## What the task asks
Starting at the first line of the records and stopping at the line that contains "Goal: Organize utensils", transcribe every line exactly and leave out the pictures.
Start of Given data
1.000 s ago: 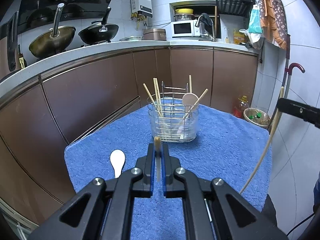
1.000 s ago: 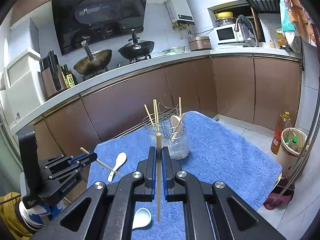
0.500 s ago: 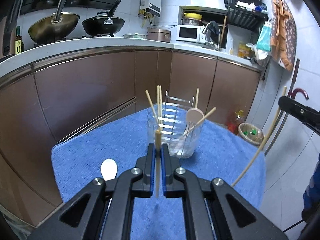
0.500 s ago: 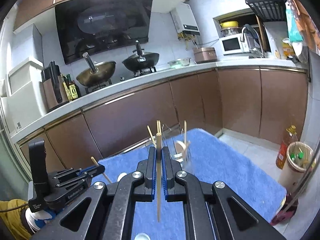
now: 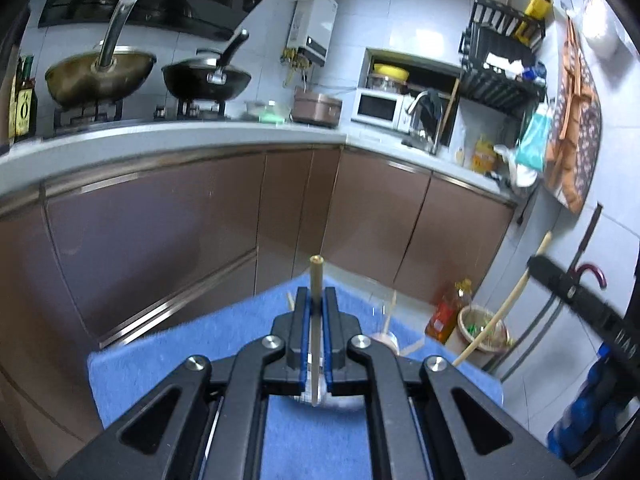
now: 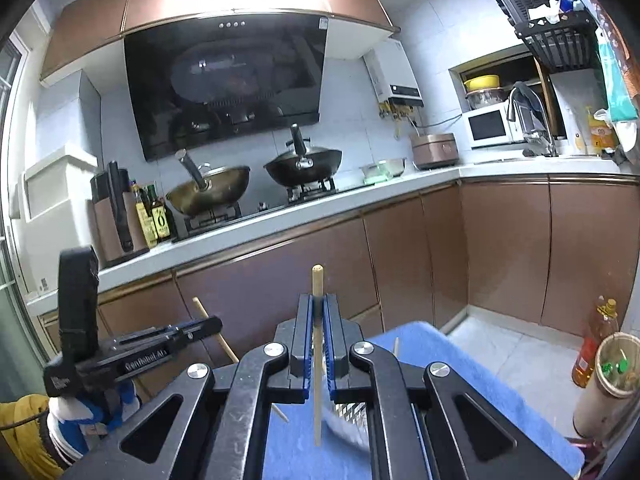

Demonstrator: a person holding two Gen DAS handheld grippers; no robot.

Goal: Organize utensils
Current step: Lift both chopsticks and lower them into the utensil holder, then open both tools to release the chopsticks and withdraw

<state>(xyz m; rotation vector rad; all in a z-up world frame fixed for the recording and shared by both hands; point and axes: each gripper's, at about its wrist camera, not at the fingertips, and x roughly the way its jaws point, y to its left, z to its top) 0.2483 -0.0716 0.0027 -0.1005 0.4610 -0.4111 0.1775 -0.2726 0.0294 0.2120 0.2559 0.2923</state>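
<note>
My left gripper (image 5: 316,293) is shut on a wooden chopstick (image 5: 317,270) that stands upright between its blue pads. My right gripper (image 6: 317,301) is likewise shut on a second chopstick (image 6: 317,280). Both hang above the blue towel (image 5: 192,348). The utensil holder (image 5: 384,338) sits low behind the left fingers, with only a spoon head and a few stick tips showing. In the right wrist view its wire rack (image 6: 352,412) peeks out under the fingers. The left gripper (image 6: 168,340) appears at the left of that view.
Brown cabinets (image 5: 160,232) and a grey counter with two woks (image 5: 100,72) run along the back. An oil bottle (image 6: 592,344) and a round bin (image 6: 612,376) stand on the floor to the right of the towel-covered table (image 6: 460,364).
Both grippers have risen with their chopsticks still clamped. The holder has slid down in both views and is now mostly hidden. The white spoon on the towel has left the views.
</note>
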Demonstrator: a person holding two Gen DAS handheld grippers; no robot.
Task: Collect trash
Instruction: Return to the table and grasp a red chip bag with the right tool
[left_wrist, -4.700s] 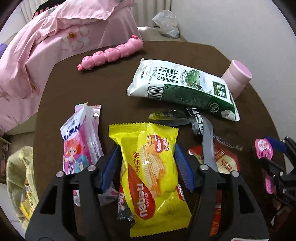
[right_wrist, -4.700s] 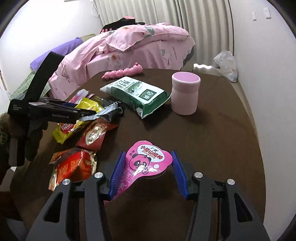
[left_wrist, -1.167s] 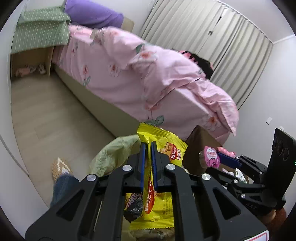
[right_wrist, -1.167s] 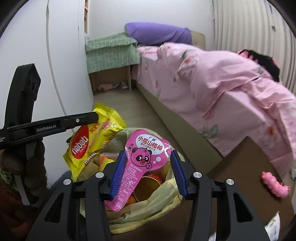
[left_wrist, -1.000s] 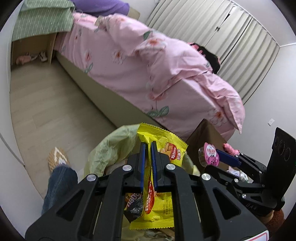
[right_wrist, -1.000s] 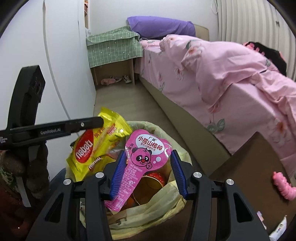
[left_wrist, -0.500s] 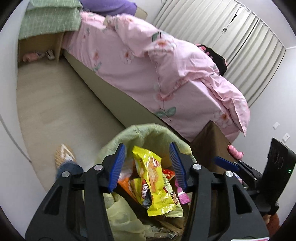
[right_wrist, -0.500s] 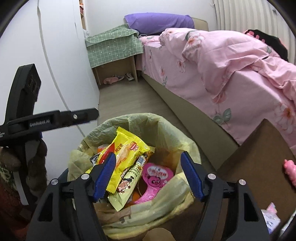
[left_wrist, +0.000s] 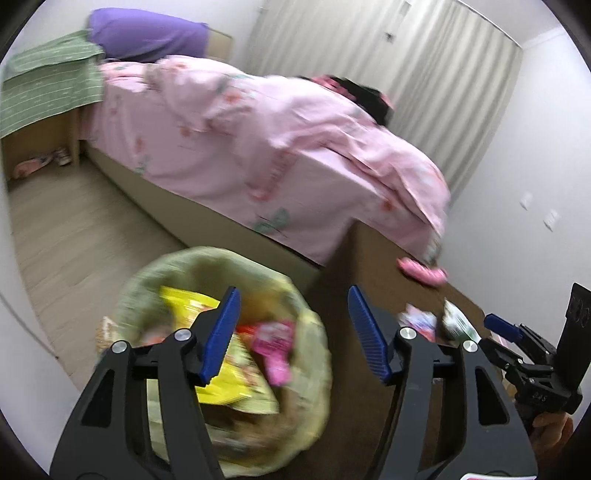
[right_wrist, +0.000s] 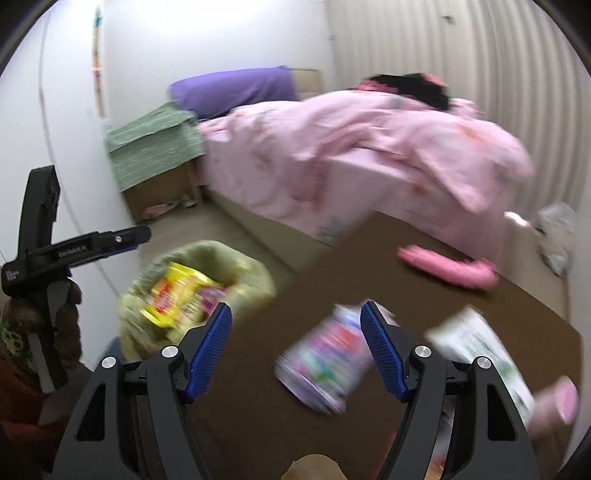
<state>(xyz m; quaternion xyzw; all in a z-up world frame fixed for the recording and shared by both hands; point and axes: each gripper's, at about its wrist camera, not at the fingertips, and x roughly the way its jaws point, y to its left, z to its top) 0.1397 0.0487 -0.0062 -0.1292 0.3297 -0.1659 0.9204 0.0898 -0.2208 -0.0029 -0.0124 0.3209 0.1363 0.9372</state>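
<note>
Both grippers are held open and empty: left gripper (left_wrist: 293, 334) jaws just widened above the trash bag (left_wrist: 310, 398); right gripper (right_wrist: 295, 349) over the desk (right_wrist: 369, 266).

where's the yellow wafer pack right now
In the trash bag on the floor beside the table, lying next to the pink wrapper: yellow wafer pack.

Both my views are motion-blurred. Can't read the packets on the table (right_wrist: 332, 280). Bin bag (left_wrist: 147, 280) partly behind my gripper frame.
</note>
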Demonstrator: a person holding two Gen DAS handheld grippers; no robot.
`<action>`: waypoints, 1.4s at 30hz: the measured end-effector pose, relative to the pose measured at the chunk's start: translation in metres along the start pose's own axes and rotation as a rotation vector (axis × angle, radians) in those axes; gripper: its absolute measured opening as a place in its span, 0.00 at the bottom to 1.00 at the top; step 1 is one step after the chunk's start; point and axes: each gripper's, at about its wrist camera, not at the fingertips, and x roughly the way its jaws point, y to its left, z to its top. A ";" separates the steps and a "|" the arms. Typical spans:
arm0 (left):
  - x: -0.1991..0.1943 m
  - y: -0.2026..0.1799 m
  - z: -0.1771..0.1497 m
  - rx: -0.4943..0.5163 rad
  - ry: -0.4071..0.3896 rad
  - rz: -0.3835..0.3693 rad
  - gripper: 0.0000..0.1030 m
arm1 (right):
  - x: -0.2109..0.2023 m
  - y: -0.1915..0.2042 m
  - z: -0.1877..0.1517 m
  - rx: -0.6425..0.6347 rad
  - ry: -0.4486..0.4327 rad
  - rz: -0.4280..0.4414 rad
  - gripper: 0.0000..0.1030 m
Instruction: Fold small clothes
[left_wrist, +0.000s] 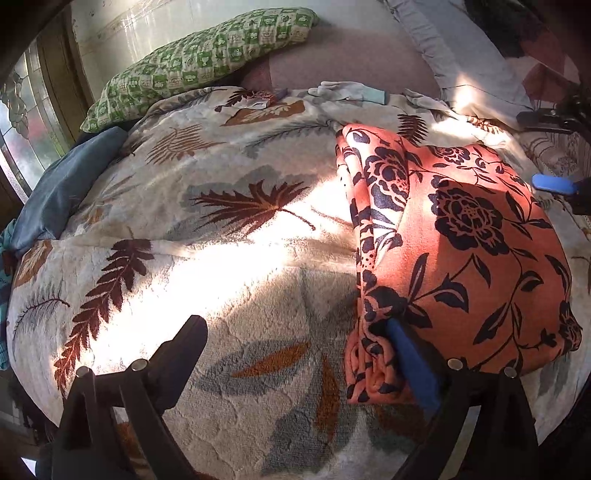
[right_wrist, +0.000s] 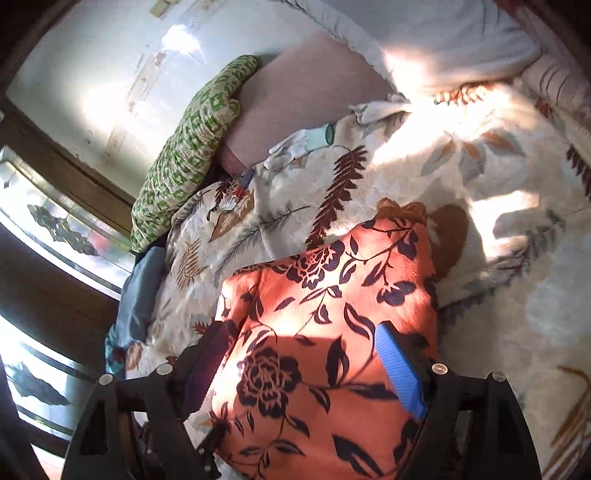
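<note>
The left gripper (left_wrist: 295, 354) stands released, its right finger tucked at the near left edge of the orange, black-flowered folded garment (left_wrist: 465, 251); the right gripper (right_wrist: 306, 354) hovers released directly over it on the leaf-patterned plush blanket (left_wrist: 207, 236).

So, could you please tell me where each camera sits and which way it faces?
Left wrist: on the left gripper, looking down across the leaf-print blanket; its own open fingers frame the orange floral cloth's near corner, and the right gripper's blue fingertip shows at the far right.
Right wrist: on the right gripper, angled down over the orange floral cloth, its own open fingers astride it.
Shared: the cloth, blanket, green pillow and white glove.
</note>
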 end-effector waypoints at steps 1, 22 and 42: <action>0.002 0.001 0.000 -0.009 0.003 -0.006 0.96 | 0.018 -0.014 0.007 0.055 0.050 0.002 0.82; -0.051 0.006 0.002 -0.008 -0.053 0.009 0.96 | -0.019 0.015 -0.095 -0.043 0.013 0.050 0.84; -0.098 0.009 -0.003 -0.076 -0.068 -0.019 0.96 | -0.090 0.047 -0.197 -0.328 -0.165 -0.506 0.84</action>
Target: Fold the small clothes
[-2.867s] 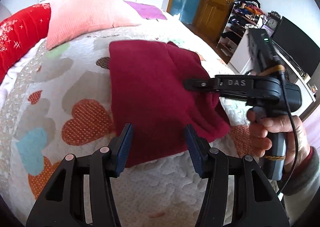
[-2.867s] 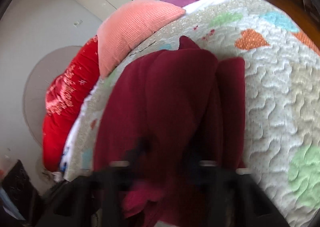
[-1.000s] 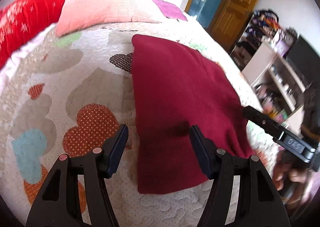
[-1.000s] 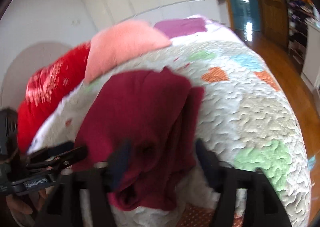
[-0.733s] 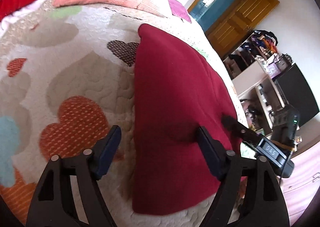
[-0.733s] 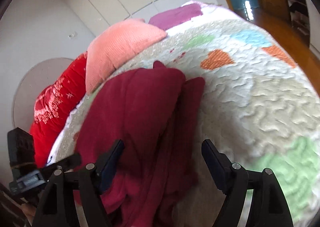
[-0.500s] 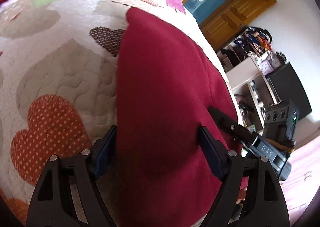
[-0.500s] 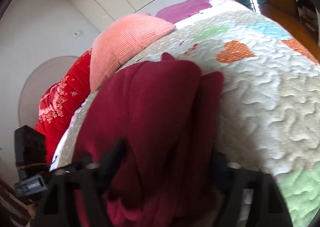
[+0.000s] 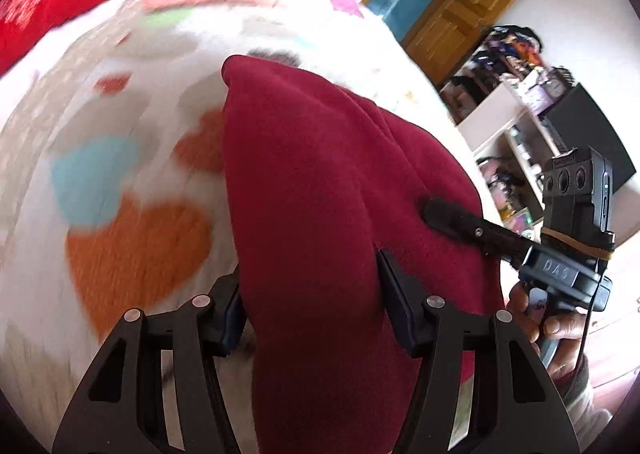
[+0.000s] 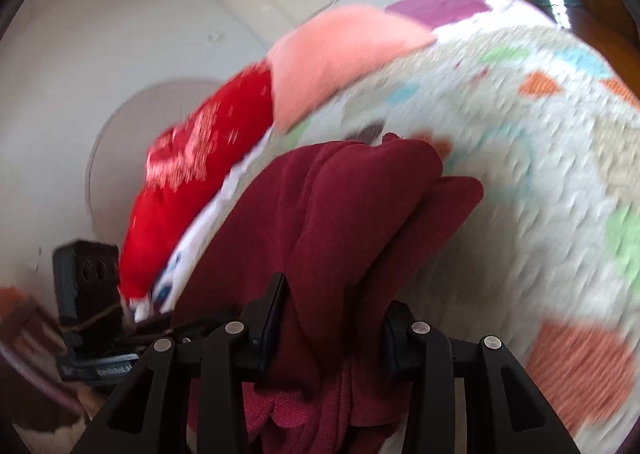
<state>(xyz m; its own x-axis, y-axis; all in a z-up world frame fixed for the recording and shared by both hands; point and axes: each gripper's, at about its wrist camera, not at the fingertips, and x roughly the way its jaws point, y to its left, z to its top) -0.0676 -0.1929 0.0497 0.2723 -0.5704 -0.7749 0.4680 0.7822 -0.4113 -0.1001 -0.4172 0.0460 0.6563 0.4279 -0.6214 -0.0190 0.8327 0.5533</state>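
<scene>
- We have the dark red garment (image 9: 320, 190) lying partly folded on the quilted bed (image 9: 120, 102), near a red pillow (image 10: 192, 182) and a pink pillow (image 10: 340, 50).
- Our left gripper (image 9: 310, 306) is closing its jaws, a thick fold of the garment between them.
- Our right gripper (image 10: 334, 318) is closing too, cloth bunched between its jaws.

Both grippers black plastic, triangular cutouts, silver screws. Left gripper (image 9: 310, 296) has blue pads. Right gripper (image 9: 436, 212): "DAS" embossed, camera block strapped with brown band, black cable, grey sleeve (image 9: 582, 394).
</scene>
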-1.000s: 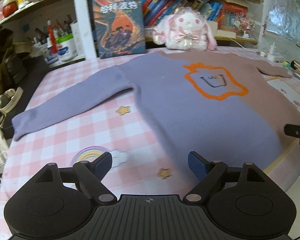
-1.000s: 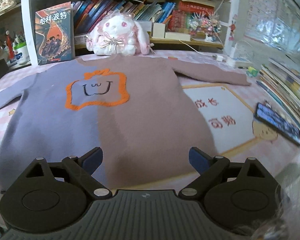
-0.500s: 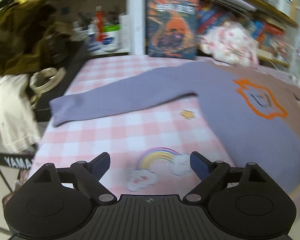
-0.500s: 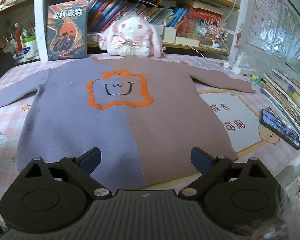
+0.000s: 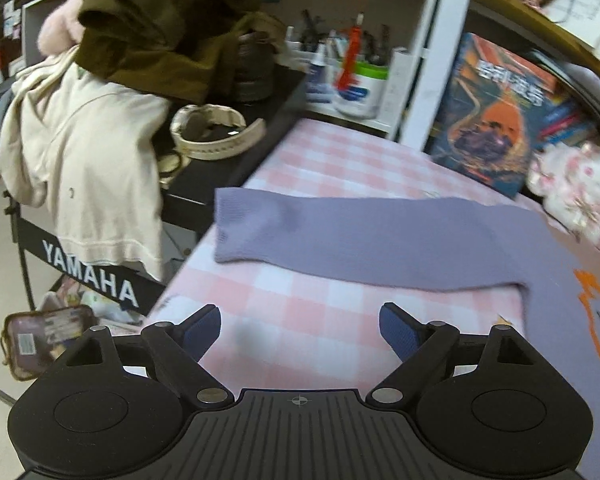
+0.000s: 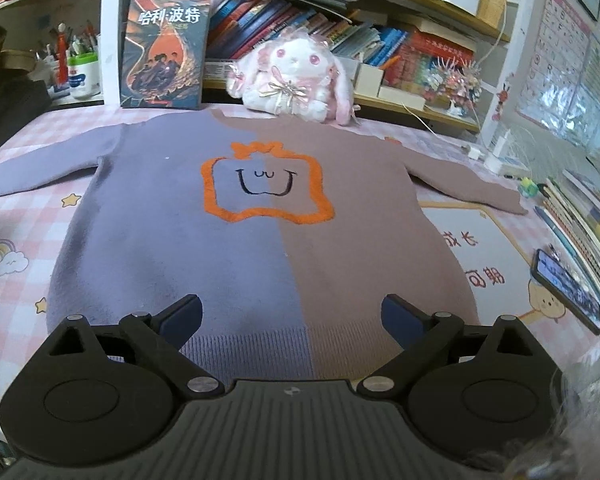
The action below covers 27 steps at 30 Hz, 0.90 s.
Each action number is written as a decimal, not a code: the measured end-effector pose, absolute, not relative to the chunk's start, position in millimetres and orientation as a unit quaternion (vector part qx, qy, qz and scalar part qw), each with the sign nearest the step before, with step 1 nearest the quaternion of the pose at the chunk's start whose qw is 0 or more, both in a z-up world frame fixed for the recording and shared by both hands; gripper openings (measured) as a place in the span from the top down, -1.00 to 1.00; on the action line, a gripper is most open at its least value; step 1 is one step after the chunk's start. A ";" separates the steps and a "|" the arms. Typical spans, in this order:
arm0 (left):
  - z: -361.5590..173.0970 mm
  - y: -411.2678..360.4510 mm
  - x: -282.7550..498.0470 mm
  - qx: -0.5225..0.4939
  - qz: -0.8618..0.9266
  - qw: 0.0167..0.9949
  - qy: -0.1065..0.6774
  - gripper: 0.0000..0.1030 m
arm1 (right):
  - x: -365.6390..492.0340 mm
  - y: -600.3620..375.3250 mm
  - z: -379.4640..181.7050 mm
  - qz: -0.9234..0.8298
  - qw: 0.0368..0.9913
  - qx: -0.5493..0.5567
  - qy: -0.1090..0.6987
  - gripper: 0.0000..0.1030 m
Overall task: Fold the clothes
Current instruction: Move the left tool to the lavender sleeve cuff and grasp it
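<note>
Now our left gripper [image 5: 300, 330] gapes near the sweater's [image 6: 268, 240] sleeve [image 5: 360, 240], seemingly above it; right gripper [image 6: 292, 320], fingers spread, over its hem.

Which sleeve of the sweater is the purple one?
The purple sleeve lies at the left in the right wrist view, beside the star print. The other sleeve is brownish pink and points toward the phone. The left gripper faces the purple one, open.

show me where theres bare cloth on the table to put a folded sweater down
Bare checked cloth lies in front of the purple sleeve, near the left gripper, and by the rainbow print left of the sweater. The right side is crowded: the phone and stacked books. At the back sit the plush rabbit and a standing book.
</note>
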<state>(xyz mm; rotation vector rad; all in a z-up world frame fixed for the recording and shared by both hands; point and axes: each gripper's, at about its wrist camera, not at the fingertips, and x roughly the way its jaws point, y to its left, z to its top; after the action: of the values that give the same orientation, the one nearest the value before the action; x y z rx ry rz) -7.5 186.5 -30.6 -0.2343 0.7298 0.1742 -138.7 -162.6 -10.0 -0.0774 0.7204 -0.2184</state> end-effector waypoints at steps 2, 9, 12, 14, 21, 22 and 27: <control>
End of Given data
## Task solution
1.000 s ago: 
1.000 s ago: 
0.500 s ago: 
0.500 s ago: 
now: 
now: 

Demonstrator: a person holding two Gen DAS handheld grippers; no robot.

Goal: Organize utensils

Nothing further remains in this exercise.